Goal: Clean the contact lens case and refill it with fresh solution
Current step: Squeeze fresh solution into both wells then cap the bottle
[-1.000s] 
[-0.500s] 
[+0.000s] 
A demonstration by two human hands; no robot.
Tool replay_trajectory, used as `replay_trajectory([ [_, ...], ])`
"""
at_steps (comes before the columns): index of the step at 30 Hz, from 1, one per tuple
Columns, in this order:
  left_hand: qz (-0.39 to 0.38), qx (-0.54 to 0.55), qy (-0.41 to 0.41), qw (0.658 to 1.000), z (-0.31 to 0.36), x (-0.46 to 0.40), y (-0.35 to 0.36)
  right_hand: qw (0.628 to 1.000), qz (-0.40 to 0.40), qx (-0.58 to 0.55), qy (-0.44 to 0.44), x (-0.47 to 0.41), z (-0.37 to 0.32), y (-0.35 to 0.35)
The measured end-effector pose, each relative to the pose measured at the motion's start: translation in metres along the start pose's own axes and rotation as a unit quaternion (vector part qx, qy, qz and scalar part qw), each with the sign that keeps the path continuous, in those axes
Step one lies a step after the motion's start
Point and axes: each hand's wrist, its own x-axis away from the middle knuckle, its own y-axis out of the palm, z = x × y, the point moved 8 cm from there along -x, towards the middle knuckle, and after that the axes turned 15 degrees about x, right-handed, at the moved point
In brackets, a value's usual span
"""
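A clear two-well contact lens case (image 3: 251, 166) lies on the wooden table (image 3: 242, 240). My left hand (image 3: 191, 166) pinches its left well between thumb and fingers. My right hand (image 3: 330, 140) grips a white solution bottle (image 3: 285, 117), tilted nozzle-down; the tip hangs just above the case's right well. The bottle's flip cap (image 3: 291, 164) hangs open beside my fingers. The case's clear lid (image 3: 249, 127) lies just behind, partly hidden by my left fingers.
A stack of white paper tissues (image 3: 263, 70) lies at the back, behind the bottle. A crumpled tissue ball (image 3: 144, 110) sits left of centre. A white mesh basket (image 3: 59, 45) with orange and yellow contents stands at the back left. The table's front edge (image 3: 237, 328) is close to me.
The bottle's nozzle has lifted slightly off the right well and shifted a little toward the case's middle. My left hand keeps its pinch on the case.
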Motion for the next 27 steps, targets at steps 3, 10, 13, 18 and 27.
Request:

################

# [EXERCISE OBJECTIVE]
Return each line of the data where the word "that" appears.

# [RESPONSE BELOW]
The measured end-effector pose, each relative to the pose measured at the motion's start: translation in metres along the start pose's own axes and rotation as a unit quaternion (vector part qx, qy, qz and scalar part qw), each with the sign that keeps the path continuous, in those axes
Point and axes: each hand's wrist, its own x-axis away from the middle knuckle, its own y-axis out of the palm, z = x × y, the point moved 8 cm from there along -x, towards the middle knuckle, and after that the axes turned 15 degrees about x, right-handed, at the moved point

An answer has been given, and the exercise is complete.